_EXERCISE_
Pick out all lines in the listing holding the string "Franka" and copy them.

'''

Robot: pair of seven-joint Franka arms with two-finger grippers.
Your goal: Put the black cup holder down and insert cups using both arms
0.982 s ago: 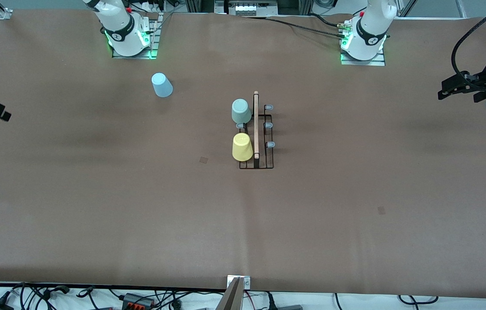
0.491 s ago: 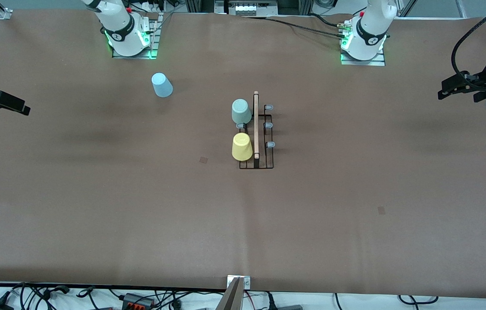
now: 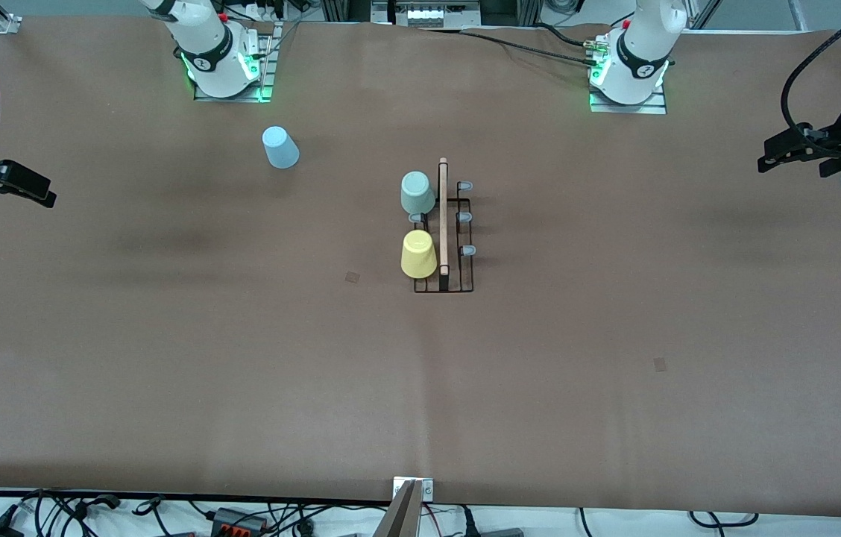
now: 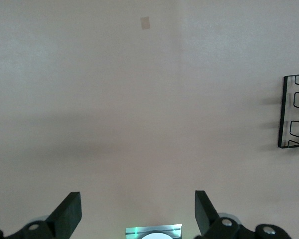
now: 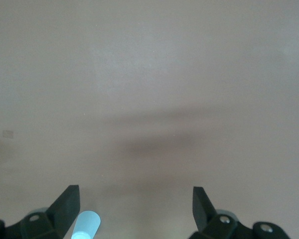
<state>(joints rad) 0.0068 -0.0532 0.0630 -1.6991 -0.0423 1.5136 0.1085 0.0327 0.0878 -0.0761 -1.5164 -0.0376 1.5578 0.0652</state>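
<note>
My right gripper (image 3: 44, 195) has slid inward from the table edge at the right arm's end, jaws wide open, empty. My left gripper (image 3: 771, 158) hasn't moved, up over the left arm's end, open too, waiting. The black cup holder (image 3: 458, 287) sits mid-table, unchanged; green cup (image 3: 417, 192) and yellow cup (image 3: 418, 253) on 2 pegs. Blue cup (image 3: 280, 147) on the table near the right arm's base.

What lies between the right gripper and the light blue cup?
Only bare brown table, as the front view shows. The right gripper, open, hangs over its end; the light blue cup stands off the rack.
</note>
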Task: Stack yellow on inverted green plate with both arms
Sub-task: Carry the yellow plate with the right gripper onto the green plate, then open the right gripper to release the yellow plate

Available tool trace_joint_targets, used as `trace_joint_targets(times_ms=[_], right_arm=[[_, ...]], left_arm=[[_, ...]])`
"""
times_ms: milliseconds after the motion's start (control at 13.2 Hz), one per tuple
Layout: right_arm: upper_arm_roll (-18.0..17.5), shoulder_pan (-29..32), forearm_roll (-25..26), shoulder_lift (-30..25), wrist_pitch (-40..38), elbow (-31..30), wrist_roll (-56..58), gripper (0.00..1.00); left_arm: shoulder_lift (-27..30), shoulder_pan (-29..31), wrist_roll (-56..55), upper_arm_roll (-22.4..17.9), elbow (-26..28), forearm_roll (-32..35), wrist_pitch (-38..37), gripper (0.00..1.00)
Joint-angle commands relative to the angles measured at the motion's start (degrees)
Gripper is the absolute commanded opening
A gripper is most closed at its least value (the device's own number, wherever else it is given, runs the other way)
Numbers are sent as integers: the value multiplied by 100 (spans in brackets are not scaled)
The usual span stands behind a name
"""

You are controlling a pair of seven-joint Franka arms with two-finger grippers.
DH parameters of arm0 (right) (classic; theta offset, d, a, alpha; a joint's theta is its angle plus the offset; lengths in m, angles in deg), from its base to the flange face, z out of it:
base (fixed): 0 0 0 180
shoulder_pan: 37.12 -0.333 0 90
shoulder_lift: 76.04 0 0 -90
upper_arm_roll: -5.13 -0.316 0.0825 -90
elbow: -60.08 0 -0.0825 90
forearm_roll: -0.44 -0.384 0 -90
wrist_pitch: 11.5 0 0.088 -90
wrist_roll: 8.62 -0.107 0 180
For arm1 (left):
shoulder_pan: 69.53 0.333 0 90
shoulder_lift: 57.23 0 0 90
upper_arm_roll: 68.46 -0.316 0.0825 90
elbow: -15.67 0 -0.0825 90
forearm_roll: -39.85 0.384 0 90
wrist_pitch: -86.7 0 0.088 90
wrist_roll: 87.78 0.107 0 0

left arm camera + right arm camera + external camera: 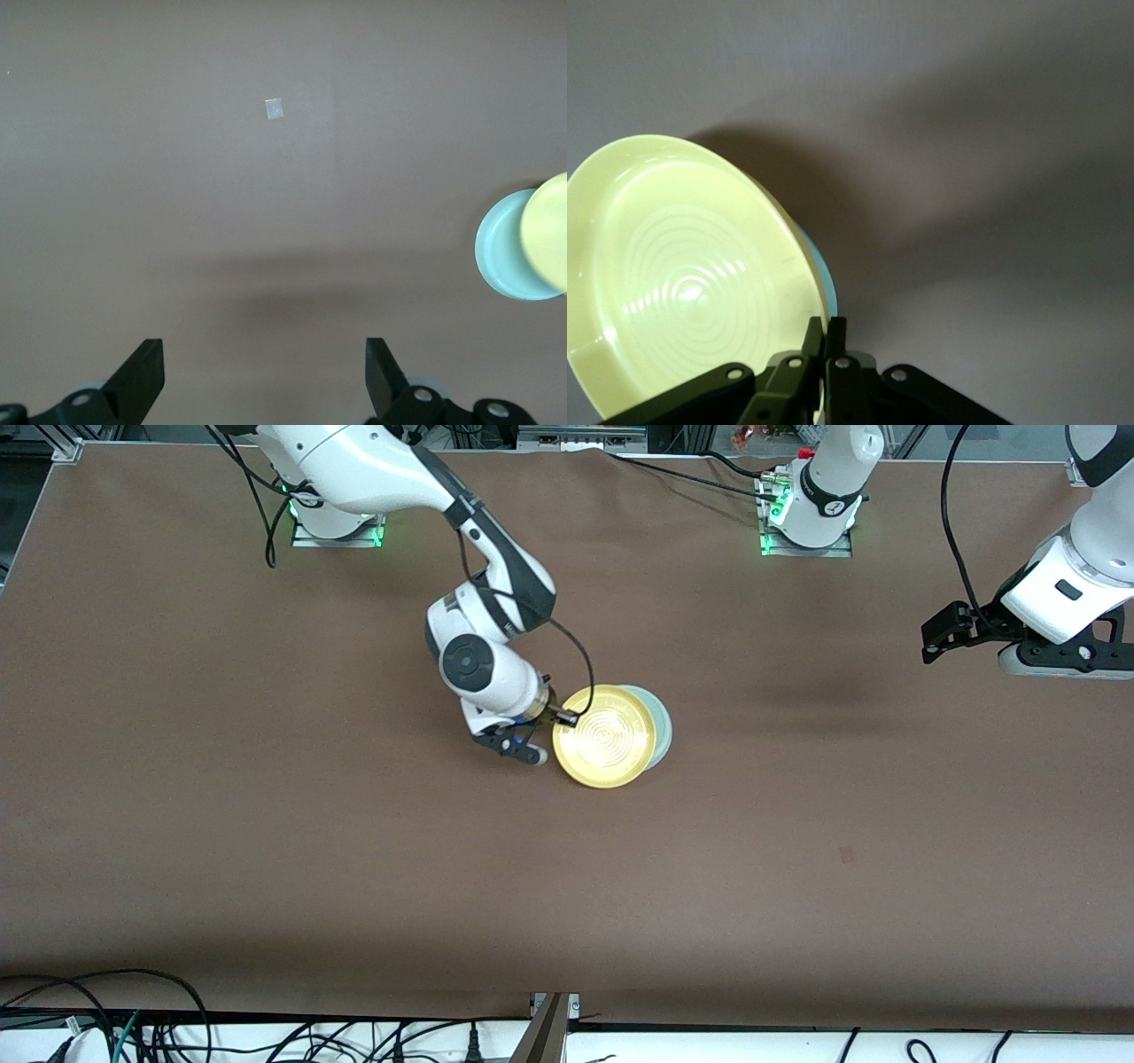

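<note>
**Right gripper pinches the yellow plate's rim over the green plate**

The right arm's black two-finger gripper (pixel 556 717) is closed on the rim of the round, shallow yellow plate (pixel 604 735), its fingers (pixel 824 347) pressed together with the thin edge between them. The grip sits on the part of the rim toward the right arm's end of the table. The plate is held tilted, its ringed face turned up toward the front camera; in the right wrist view the same rings (pixel 687 292) show on the face turned toward that camera. It hangs over the round, pale mint-green plate (pixel 660 726), covering most of it, so that only a crescent of green shows on the side toward the left arm's end. Whether the two plates touch cannot be told. The green plate lies on the brown table covering (pixel 266 824) near the middle of the table.

The left arm's black two-finger gripper (pixel 266 376) waits well apart, raised over the left arm's end of the table, its fingers (pixel 142 372) spread wide with nothing between them. Its wrist view looks down on bare brown covering, with a small pale square mark (pixel 274 108) and, at the picture's edge, the green plate (pixel 505 257) partly covered by the yellow one (pixel 547 232).
</note>
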Motion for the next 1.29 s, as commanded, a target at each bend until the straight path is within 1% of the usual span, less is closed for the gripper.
trace_joint_targets(times_ms=[0,228,380,759,1063,1215], right_arm=[[12,-368,-57,-377,162,-496,-259,0],[21,-614,-57,-536,925,-971,-355,0],[38,-641,-66,-493,1208,-1007,-364,0],[152,-624,-57,-431,1464,-981,-391,0],[170,-615,-57,-273,1719,-972,-391,0],[170,-615,-57,-273,1710,-981,-390,0]], left_arm=[[-28,0,76,0,-125,-75,-74,100],[-28,0,67,35,-125,-75,-127,100],[-28,0,50,35,-134,-75,-136,100],[-28,0,41,79,-142,-75,-136,100],[-28,0,41,79,-134,-75,-136,100],[-28,0,41,79,-142,-66,-136,100]])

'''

_SOLUTION FOR THIS TASK_
Robot: pair of seven-joint Franka arms with two-finger grippers.
You are controlling a pair of seven-joint Franka arms with two-finger grippers.

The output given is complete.